* _What you have to do_: Reproduce the data below in full and to the letter, images excepted.
☆ ☆ ☆ ☆ ☆ ☆ ☆
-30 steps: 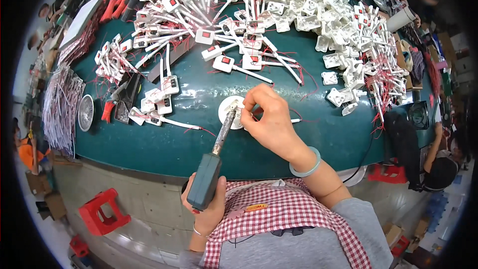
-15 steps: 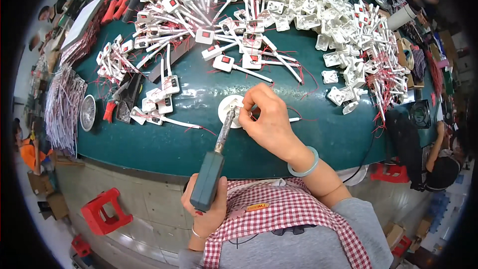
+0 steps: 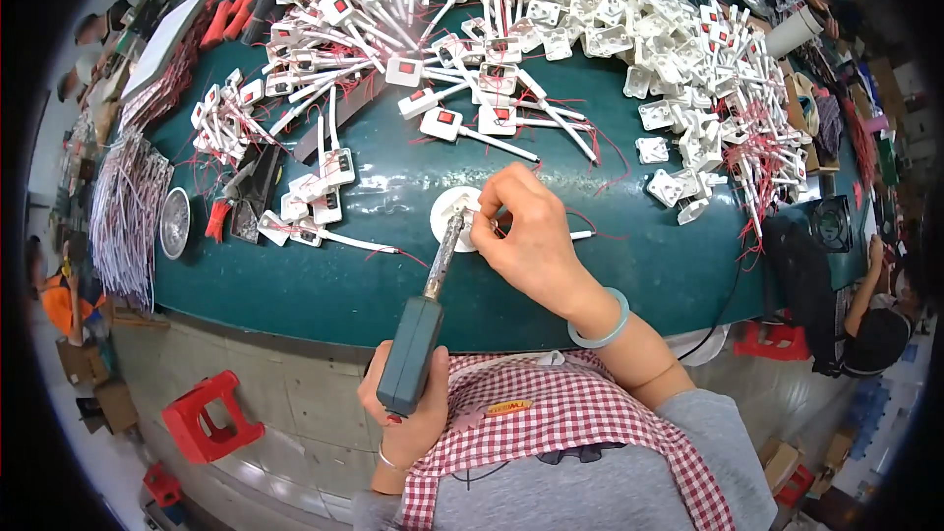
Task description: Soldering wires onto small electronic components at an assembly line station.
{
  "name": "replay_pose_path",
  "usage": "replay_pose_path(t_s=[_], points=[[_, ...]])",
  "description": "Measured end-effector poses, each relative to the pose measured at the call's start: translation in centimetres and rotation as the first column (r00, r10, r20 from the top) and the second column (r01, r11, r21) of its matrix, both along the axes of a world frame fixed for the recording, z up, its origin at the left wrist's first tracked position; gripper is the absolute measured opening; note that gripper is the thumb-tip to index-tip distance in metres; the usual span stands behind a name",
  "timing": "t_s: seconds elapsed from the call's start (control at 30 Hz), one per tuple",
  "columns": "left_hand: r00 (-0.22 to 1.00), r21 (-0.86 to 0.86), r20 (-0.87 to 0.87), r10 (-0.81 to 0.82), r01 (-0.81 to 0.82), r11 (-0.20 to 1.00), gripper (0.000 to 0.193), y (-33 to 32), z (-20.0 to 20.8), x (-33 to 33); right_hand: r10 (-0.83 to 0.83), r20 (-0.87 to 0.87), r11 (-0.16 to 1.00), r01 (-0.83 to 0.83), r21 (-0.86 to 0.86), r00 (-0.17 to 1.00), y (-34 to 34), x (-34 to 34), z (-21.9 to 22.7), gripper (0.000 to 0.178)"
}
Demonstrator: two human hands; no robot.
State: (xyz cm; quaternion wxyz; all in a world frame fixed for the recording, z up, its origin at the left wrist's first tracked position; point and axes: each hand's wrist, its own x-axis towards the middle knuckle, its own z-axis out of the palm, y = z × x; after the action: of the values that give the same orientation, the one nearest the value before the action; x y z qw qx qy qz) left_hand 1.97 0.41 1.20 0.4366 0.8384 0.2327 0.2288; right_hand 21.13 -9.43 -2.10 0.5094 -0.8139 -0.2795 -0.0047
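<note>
My left hand (image 3: 413, 403) is wrapped round the dark green handle of a soldering iron (image 3: 409, 349), below the table's front edge. Its metal barrel slants up and away, and the tip rests at a white round piece (image 3: 444, 226) on the green table. Over the right side of that piece, my right hand (image 3: 531, 241) is closed in a pinch at the tip, with fingertips touching or nearly touching the white part. Whatever lies between those fingers is too small to make out. A white tube end with thin red wire (image 3: 583, 235) sticks out beside my right hand.
White switch boxes with red rockers and tubes (image 3: 354, 20) are heaped at the back. White plastic housings (image 3: 590, 10) pile up to their right. A metal bowl (image 3: 174, 223) and a bundle of white tubes (image 3: 128, 216) are at the left. A red stool (image 3: 211, 418) stands on the floor.
Both hands and the soldering iron hold practically the same place. At the far right edge, another person's arm and head have shifted slightly.
</note>
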Motion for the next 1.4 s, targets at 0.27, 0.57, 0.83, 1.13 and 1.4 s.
replay_pose_path(t_s=[0.27,0.57,0.83,1.13,1.4], points=[[0.999,-0.06,-0.032,0.009,-0.011,0.998,0.015,0.1,0.3,0.0,-0.03,0.017,0.999,0.03,0.036,0.999,0.4,-0.2,-0.1,0.016],[1.0,-0.039,-0.012,0.009,-0.009,0.999,0.016,0.2,0.2,-0.1,-0.046,0.027,0.998,0.044,0.041,0.999,0.5,-0.2,-0.4,0.016],[1.0,-0.075,-0.001,0.013,-0.014,0.997,0.016,0.4,0.0,-0.5,-0.029,-0.007,0.993,0.029,0.117,1.0,0.3,-0.1,-0.6,0.015],[1.0,-0.1,0.012,0.017,-0.016,0.995,0.016,0.3,-0.9,-0.5,-0.038,0.003,0.993,0.038,0.109,0.999,0.4,-0.2,-0.7,0.016],[1.0,-0.036,-0.024,-0.018,0.017,0.999,0.015,0.3,-0.3,-0.3,-0.04,0.003,0.999,0.04,0.024,0.999,0.3,-0.2,-0.5,0.015]])
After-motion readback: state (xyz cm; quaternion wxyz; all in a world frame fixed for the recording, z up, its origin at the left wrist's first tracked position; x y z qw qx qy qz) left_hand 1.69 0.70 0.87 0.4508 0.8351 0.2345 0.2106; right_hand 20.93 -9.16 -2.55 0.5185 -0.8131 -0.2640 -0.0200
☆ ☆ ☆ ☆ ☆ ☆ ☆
* _Response to this task_:
-30 steps: 
-15 steps: 
+0 steps: 
Task description: Soldering wires onto small electronic components at an assembly line station.
{
  "name": "replay_pose_path",
  "usage": "replay_pose_path(t_s=[_], points=[[_, ...]])",
  "description": "Measured end-effector poses, each relative to the pose measured at the call's start: translation in centimetres and rotation as the first column (r00, r10, r20 from the top) and the second column (r01, r11, r21) of its matrix, both along the axes of a world frame fixed for the recording, z up, its origin at the left wrist's first tracked position; gripper is the absolute measured opening; note that gripper is the thumb-tip to index-tip distance in metres; the usual span stands behind a name",
  "timing": "t_s: seconds elapsed from the call's start (control at 30 Hz), one per tuple",
  "columns": "left_hand: r00 (-0.22 to 1.00), r21 (-0.86 to 0.86), r20 (-0.87 to 0.87), r10 (-0.81 to 0.82), r01 (-0.81 to 0.82), r11 (-0.20 to 1.00), gripper (0.000 to 0.193), y (-33 to 32), z (-20.0 to 20.8), x (-33 to 33); right_hand: r10 (-0.83 to 0.83), r20 (-0.87 to 0.87), r11 (-0.16 to 1.00), r01 (-0.83 to 0.83), r21 (-0.86 to 0.86), r00 (-0.17 to 1.00), y (-34 to 34), x (-34 to 34), z (-21.9 to 22.7), gripper (0.000 to 0.178)"
}
Demonstrator: two human hands; no robot.
State: (xyz cm; quaternion wxyz; all in a world frame fixed for the recording, z up, its origin at the left wrist's first tracked position; point and axes: each hand's wrist, its own x-axis towards the middle knuckle, its own z-axis out of the palm, y = z × x; after the action: of the values that give the same orientation, the one nearest the value before the action; x y z qw qx qy qz) left_hand 1.97 0.41 1.20 0.4366 0.8384 0.2327 0.2288; right_hand 21.13 -9.43 -2.10 0.5094 -0.8139 -0.2795 -0.0047
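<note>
My left hand (image 3: 413, 403) is wrapped round the dark green handle of a soldering iron (image 3: 409, 349), below the table's front edge. Its metal barrel slants up and away, and the tip rests at a white round piece (image 3: 444, 226) on the green table. Over the right side of that piece, my right hand (image 3: 531, 241) is closed in a pinch at the tip, with fingertips touching or nearly touching the white part. Whatever lies between those fingers is too small to make out. A white tube end with thin red wire (image 3: 583, 235) sticks out beside my right hand.
White switch boxes with red rockers and tubes (image 3: 354, 20) are heaped at the back. White plastic housings (image 3: 590, 10) pile up to their right. A metal bowl (image 3: 174, 223) and a bundle of white tubes (image 3: 128, 216) are at the left. A red stool (image 3: 211, 418) stands on the floor.
Both hands and the soldering iron hold practically the same place. At the far right edge, another person's arm and head have shifted slightly.
</note>
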Motion for the next 1.4 s, targets at 0.27, 0.57, 0.83, 1.13 and 1.4 s.
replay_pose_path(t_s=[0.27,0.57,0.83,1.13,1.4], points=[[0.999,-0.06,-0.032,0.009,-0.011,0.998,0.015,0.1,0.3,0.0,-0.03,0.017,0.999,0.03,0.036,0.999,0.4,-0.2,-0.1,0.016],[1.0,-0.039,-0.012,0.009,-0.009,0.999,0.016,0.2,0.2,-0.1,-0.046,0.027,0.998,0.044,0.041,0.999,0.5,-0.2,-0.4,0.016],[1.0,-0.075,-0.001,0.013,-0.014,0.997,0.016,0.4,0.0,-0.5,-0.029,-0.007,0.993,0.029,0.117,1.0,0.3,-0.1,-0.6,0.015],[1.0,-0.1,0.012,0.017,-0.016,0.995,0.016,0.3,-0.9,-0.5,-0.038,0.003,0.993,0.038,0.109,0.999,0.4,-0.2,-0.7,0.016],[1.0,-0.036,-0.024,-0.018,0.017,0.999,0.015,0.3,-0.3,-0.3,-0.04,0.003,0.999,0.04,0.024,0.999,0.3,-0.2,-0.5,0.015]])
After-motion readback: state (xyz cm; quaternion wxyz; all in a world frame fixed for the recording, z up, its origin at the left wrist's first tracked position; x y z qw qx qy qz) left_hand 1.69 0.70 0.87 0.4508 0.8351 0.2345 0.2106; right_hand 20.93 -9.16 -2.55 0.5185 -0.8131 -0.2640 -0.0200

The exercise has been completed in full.